● **ABOUT THIS EXERCISE**
Output the data as it stands. Each line must match exactly.

● **DATA BELOW**
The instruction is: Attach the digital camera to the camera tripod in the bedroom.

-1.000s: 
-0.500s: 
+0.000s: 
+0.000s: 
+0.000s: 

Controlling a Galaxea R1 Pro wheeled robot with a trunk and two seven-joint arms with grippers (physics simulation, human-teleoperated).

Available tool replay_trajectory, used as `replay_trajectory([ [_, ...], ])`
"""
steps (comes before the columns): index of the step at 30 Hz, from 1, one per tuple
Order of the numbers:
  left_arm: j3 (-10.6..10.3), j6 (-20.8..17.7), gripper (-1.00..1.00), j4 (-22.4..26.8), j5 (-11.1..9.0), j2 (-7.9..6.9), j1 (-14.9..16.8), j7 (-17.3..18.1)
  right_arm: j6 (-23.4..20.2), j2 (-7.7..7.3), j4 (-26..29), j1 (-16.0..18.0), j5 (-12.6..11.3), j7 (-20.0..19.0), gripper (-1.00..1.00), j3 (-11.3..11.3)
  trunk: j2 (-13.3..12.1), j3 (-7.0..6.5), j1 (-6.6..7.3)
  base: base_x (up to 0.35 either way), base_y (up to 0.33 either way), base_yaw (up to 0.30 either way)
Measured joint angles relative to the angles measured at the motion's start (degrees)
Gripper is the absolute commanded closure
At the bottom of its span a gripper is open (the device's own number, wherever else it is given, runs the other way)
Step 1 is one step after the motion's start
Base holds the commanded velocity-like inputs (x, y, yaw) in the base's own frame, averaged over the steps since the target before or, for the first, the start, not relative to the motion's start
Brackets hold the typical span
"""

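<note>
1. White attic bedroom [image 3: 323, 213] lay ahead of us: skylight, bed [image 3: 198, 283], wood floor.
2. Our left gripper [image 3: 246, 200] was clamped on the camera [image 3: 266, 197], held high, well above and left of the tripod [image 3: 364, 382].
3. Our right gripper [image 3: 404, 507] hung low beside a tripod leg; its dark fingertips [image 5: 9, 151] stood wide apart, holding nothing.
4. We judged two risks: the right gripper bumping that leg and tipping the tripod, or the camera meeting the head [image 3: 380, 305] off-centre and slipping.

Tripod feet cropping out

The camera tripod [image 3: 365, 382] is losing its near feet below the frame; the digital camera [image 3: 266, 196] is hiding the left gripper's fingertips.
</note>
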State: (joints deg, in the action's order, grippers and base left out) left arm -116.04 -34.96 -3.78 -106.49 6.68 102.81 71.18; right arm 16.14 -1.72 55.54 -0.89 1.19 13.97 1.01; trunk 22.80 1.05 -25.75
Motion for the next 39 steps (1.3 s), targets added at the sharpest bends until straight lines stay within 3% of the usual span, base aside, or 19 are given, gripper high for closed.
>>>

● **TASK ANSWER**
The instruction is: Attach the digital camera to the camera tripod in the bedroom.

-1.000s: 
-0.500s: 
+0.000s: 
+0.000s: 
+0.000s: 

Controlling a Galaxea R1 Pro wheeled robot with a trunk and two seven-joint arms with grippers (physics simulation, human-teleoperated).

Available tool replay_trajectory, used as `replay_trajectory([ [_, ...], ])`
"""
steps (comes before the columns): index of the step at 30 Hz, from 1, one per tuple
Order of the numbers:
  left_arm: j3 (-10.6..10.3), j6 (-20.8..17.7), gripper (-1.00..1.00), j4 (-22.4..26.8), j5 (-11.1..9.0), j2 (-7.9..6.9), j1 (-14.9..16.8), j7 (-17.3..18.1)
  right_arm: j6 (-23.4..20.2), j2 (-7.7..7.3), j4 (-26..29), j1 (-16.0..18.0), j5 (-12.6..11.3), j7 (-20.0..19.0), gripper (-1.00..1.00), j3 (-11.3..11.3)
  trunk: j2 (-13.3..12.1), j3 (-7.0..6.5), j1 (-6.6..7.3)
  base: base_x (up to 0.35 either way), base_y (up to 0.33 either way), base_yaw (up to 0.30 either way)
Measured joint angles relative to the angles measured at the motion's start (degrees)
Gripper is the absolute commanded closure
At the bottom of its span a gripper is open (the device's own number, wherever else it is given, runs the other way)
Step 1 is one step after the motion's start
Base holds the commanded velocity-like inputs (x, y, yaw) in the base's own frame, averaged over the steps since the target before or, for the first, the start, not relative to the motion's start
Brackets hold the typical span
"""

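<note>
1. White attic bedroom [image 3: 323, 213] lay ahead of us: skylight, bed [image 3: 198, 283], wood floor.
2. Our left gripper [image 3: 246, 200] was clamped on the camera [image 3: 266, 197], held high, well above and left of the tripod [image 3: 364, 382].
3. Our right gripper [image 3: 404, 507] hung low beside a tripod leg; its dark fingertips [image 5: 9, 151] stood wide apart, holding nothing.
4. We judged two risks: the right gripper bumping that leg and tipping the tripod, or the camera meeting the head [image 3: 380, 305] off-centre and slipping.

Tripod feet cropping out

The camera tripod [image 3: 365, 382] is losing its near feet below the frame; the digital camera [image 3: 266, 196] is hiding the left gripper's fingertips.
</note>
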State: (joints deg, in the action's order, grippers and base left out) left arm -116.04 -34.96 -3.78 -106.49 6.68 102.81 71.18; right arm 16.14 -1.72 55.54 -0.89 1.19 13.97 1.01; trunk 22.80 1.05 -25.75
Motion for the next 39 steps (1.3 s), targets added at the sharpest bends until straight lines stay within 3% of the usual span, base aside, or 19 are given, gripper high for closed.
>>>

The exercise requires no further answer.